Re: 2.6.22-rc5 regression

From: Linus Torvalds
Date: Mon Jun 18 2007 - 13:03:05 EST




On Sun, 17 Jun 2007, Carlo Wood wrote:
>
> If you want my opinion on this: git bisect is broken :p
> I was very surprised that it printed this at this point.

Hmm. Possible. However, I *really* would need the git bisect log to see
what's up. So far, we have never seen a bug in "git bisect" that wasn't
either due to the user specifying path-names to limit the testing (and the
bug not being in that set of path-names), or the user not realizing that
with non-linear history the "git bisect" is actually a fairly complex op.

That said, "git bisect" _can_ give the "wrong" results in the sense that
the commit it points to may not be the one you are actually looking for,
if:

- the bug is sporadic, and not entirely repeatable, and a kernel you
marked as good wasn't really good, your test just didn't happen to
catch it that time around.

- the bug comes and goes, and the commit that "git bisect" pinpoints may
well *show* the bug, but may not be the *cause* of the bug (ie there
might be two or more independent things that have to come together for
the bug to trigger, and as a result there is not a "single" commit that
acts as a clear boundary)

But hey, a bug in "git bisect" is certainly _possible_. I just consider it
fairly unlikely by now.

> One bisect before, it said there were still 96 revision to check.
>
> Anyway - here are some facts of the kernels that I tested:

You seem to not actually have used "git bisect" to generate this list.
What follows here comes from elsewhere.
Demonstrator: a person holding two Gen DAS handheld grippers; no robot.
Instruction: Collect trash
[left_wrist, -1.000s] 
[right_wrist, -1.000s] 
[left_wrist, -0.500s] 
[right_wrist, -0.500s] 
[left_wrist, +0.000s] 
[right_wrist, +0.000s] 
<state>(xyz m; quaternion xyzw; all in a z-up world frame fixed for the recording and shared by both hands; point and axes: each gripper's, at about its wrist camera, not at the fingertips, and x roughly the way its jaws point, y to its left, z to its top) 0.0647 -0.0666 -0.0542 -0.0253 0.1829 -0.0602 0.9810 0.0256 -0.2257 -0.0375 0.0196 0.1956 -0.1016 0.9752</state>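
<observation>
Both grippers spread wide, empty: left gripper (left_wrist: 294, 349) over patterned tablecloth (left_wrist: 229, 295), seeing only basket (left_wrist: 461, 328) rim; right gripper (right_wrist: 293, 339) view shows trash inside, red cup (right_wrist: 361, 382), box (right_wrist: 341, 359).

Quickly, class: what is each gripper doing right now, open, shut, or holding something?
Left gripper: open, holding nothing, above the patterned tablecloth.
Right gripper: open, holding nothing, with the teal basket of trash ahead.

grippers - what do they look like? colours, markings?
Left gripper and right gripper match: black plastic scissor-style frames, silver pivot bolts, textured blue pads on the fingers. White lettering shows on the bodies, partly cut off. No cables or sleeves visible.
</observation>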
Quite frankly, the most likely cause for the bad bisection result is that
you have not used "git bisect" at all to let it pick the bisection points.
That really doesn't work. If you start giving "git bisect" points to test
that aren't "within" the space of points you had already told git bisect
about, you're no longer bisecting, you're giving it random points.
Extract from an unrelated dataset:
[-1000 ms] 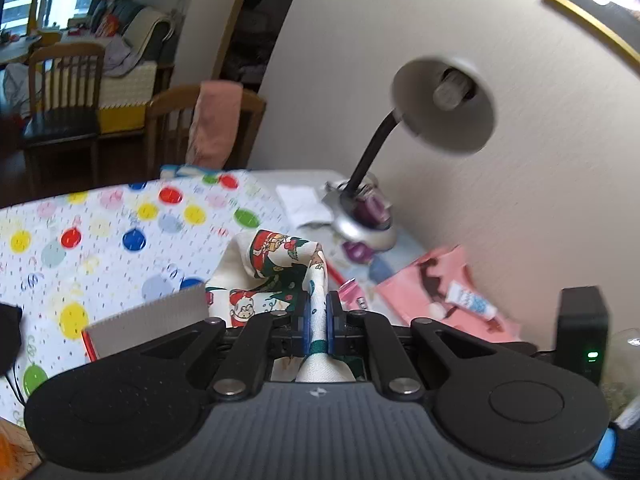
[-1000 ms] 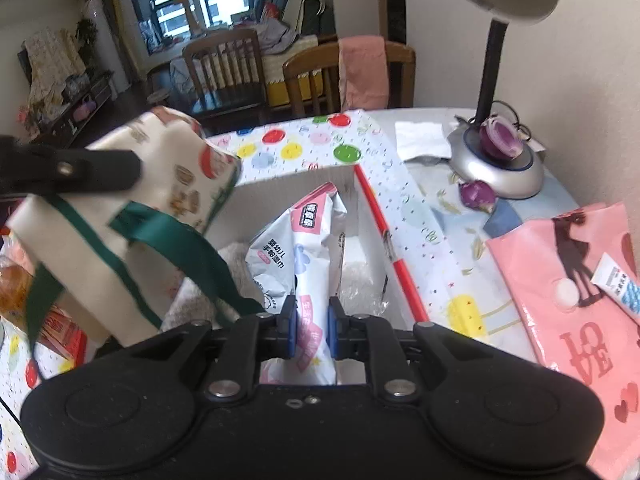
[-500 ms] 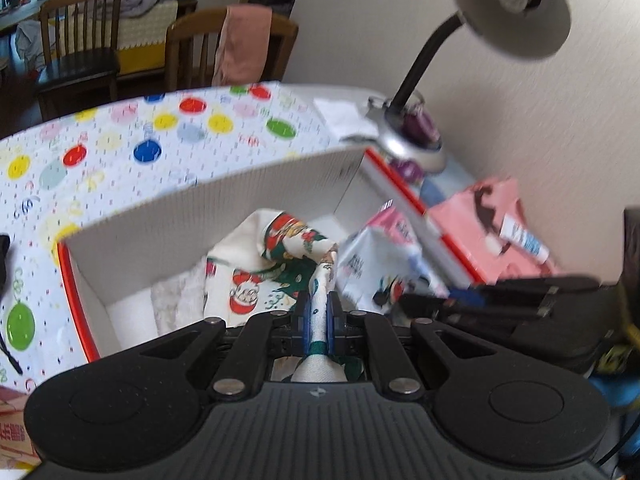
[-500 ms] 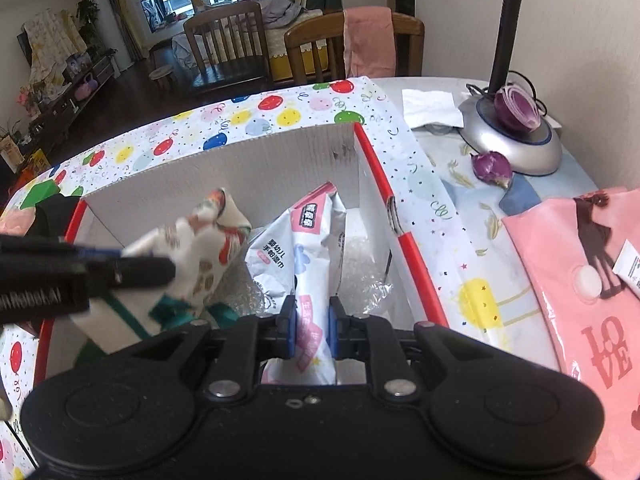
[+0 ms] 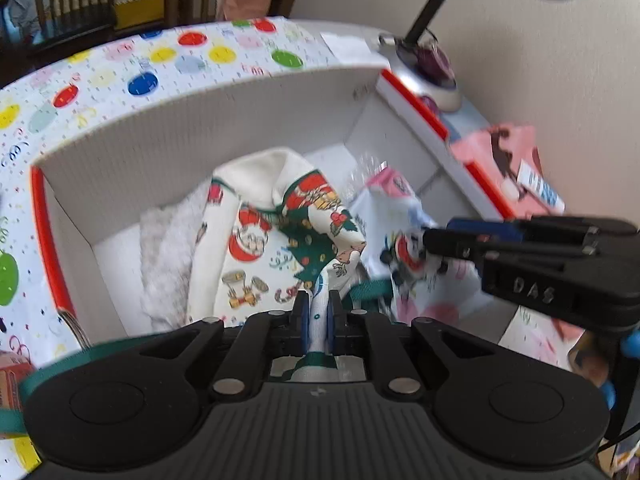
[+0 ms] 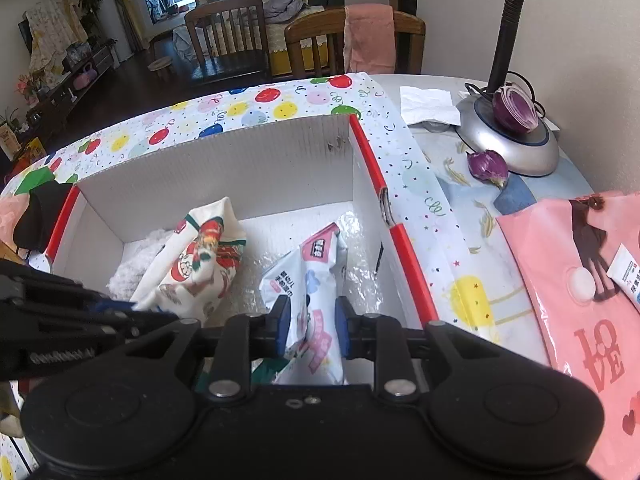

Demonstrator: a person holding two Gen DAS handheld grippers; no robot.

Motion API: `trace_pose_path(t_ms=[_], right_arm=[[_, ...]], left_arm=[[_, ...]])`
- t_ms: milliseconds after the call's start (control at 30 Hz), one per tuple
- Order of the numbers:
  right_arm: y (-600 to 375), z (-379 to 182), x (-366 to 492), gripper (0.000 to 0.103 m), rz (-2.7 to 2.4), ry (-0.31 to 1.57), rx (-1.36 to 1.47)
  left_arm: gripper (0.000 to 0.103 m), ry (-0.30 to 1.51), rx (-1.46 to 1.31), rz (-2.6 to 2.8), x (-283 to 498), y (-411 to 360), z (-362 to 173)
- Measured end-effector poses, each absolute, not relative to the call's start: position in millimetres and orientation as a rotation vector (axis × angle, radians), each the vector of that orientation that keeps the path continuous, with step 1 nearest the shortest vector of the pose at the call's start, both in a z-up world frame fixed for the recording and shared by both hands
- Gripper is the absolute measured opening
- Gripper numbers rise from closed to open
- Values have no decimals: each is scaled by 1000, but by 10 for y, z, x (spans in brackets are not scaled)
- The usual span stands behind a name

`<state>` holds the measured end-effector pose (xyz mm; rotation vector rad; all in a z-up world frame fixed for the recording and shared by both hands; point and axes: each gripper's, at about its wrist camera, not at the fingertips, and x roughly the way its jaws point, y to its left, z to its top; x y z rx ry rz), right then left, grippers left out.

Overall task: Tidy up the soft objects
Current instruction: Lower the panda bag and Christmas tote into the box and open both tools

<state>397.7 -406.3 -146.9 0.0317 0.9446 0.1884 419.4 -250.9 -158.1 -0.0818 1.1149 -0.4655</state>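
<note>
A white cardboard box point(image 5: 200, 120) with red edges sits on the dotted tablecloth; it also shows in the right wrist view point(image 6: 224, 160). My left gripper point(image 5: 317, 316) is shut on a cream Christmas-print cloth bag point(image 5: 288, 232) with green straps, lowered into the box. The bag also shows in the right wrist view point(image 6: 192, 268). My right gripper point(image 6: 311, 332) has its jaws parted around a white and pink wet-wipes pack point(image 6: 308, 272) that rests in the box's right side. A fluffy white cloth point(image 5: 164, 256) lies under the bag.
A silver desk lamp point(image 6: 508, 136) with a purple onion half point(image 6: 516, 108) on its base stands at the right by the wall. A pink "LOVE" bag point(image 6: 580, 280) with a tube lies at the right. Chairs stand beyond the table.
My left gripper has lowered the cloth bag from above the box down into it. My right gripper's jaws have parted around the wipes pack, which now rests in the box.
</note>
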Motion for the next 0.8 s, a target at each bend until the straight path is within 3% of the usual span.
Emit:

> I'd appreciate any suggestions or questions at this point, as I have no
> idea what to do next to find this problem.

If you do a real "git bisect", and don't just give it random points that
you want to check (you obviously _do_ need to give it one "good" and one
"bad" initially, but after that you *have* to pick a point that is within
the query space), you'll not get any sensible values out of git bisect.

"git bisect" will also give you a log in ".git/BISECT_LOG", which others
can use to follow your bisection. That might be useful to see.